Implantation

Long was I hugg'd closeolong and long.
Immense have been the preparations for me,
Faithful and friendly the arms that have help'd me.
Cycles ferried my cradle, rowing and rowing like friendly boatmen...
They sent influences to look after what was to hold me.
Before I was born out of my mother, generations guided me,
My embryo has never been torpid, nothing could overlay it.
- WALT WHITMAN, "Song of Myself"

Implantation and successful pregnancy demand continuous interactions between the embryo and the mother. In 1905, John Ballantyne, one of the most eminent obstetricians of his day, reflected on the language used to describe the interactions between the uterus and the blastocyst. None of the terms used to describe the relationship were satisfactory. The old view (used by Hunter) was that the uterus underwent a decidual reaction to catch the embryo. The term is still used today (and Ballantyne grudging approved it), but it means the same thing as a decidual tree--one that sheds its leaves. The decidua was that which emerges and is then discarded. Ballantyne sees the metaphors of attachment, anchoring, and mooring as not working well at all, and the metaphors of implanting, and embedding as all being better. Much has happened since then, but the relationship between the blastocyst and uterus is still a controversial one. It differs in different species and at different times in any particular species. In some species and times, anchorage, mooring, or attachment might be the best description. In other species or times, implanting would be an obvious metaphor. In still other species and times, it would not be improper to speak about the invasion of the blastocyst into the uterus. It should be remembered, though, that these are merely attempts to describe, in macroscopic, human terms what is occurring on the microscopic level between entities without volition.
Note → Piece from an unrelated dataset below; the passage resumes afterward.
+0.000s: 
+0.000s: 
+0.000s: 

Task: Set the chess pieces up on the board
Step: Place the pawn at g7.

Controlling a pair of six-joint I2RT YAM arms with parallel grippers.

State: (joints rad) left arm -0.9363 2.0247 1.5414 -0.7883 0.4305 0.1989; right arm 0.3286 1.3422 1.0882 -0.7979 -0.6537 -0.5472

Preparation of the uterus for adhesion and implantation:

The uterus and the blastocyst both have to be made amenable to implantation. This is achieved through the actions of the ovarian hormones, progesterone and estrogen. The priming of the uterus occurs through the actions of both hormones (Figure 1). Progesterone is thought to induce a "prereceptive state" that is responsive to the estrogen. In the uterus, estrogen (estradiol) will bind to its receptor and will initiate a receptive state in the uterus. It triggers the uterus to produce growth factors such as epidermal growth factor, heparin-binding EGF, and leukemia inhibitory factor. These proteins, in the presence of Hoxa-10, allow the expression of the cyclooxygenase (COX) enzymes. The cyclooxygenases are the major enzymes in synthesizing prostaglandins. The COX-2 enzyme appears to be critical in this process, since the uteri in mice defective in this enzyme cannot receive embryos (Lim et al., 1997; Paria et al., 2000). The prostaglandins (especially prostacyclin) are critical for the uterus’ ability to receive the blastocysts, although the mechanisms by which they work is not yet understood.

Figure 1 A schematic diagram representing the possible molecular mechanisms coordinating the receptivity of the uterus and the activation of the blastocyst to achieve implantation. The physiological characteristics of the "prereceptive" and "receptive" states need to be ascertained. E2, estradiol; P4, progesterone. (After Paria et al., 2000.)

HB-EGF may be very important, as it is secreted by the cells only at the potential sites of blastocyst attachment in mice, i.e., on the luminal surface of the uterine epithelium. HB-EGF is able to stimulate trophoblast growth and zona hatching of the blastocyst (Martin et al., 1998). The genes are activated there about seven hours before the blastocysts actually attach.

The activation of the blastocyst is also initiated by estrogen from the ovary, but with a twist. The estrogen is metabolized in the uterus into 4-hydroxyestradiol-17b (catecholestrogen). This modified estrogen makes the trophoblasts competent to implant, probably by inducing the expression of cell adhesion molecules and growth factor receptors on their cell surfaces (Paria et al., 1998).

The trophoblast of the blastocyst, in turn, produces interleukin-1b. The uterine tissues have receptors for this growth factor, and IL-1 is necessary for maintaining the uterus in a state that will receive the embryo. If the IL-1 receptor is absent or malfunctioning, no adhesion will occur between the uterus and the trophoblast.

Trophoblast-uterus adhesion

There are several adhesion systems that hold the trophoblast to the uterus. The initial systems may consist of numerous low strength interactions such as those between heparan sulfate proteoglycans and their receptors. Soon afterward, a stronger contact is made by cadherins, integrins, and the trophinin-tastin-bystin complex. E-cadherin and P-cadherin are found on both the uterine tissue and the trophoblast, and these adhesive molecules presumably find their respective partners. Trophinin on the trophoblast can bind to trophinin on the uterine epithelium as long as the trophinin proteins are embedded in a complex with tastin and bystin (Fukuda and Nozawa, 1999; 1995; Kimber and Spanswick, 2000). HB-EGF can span the membrane as well as diffuse in a soluble form. As a membrane bound protein, it can bind to the EGF receptors and the heparan sulfate proteoglycans of the blastocysts. These latter systems appear to be specific for trophoblast-uterine attachment.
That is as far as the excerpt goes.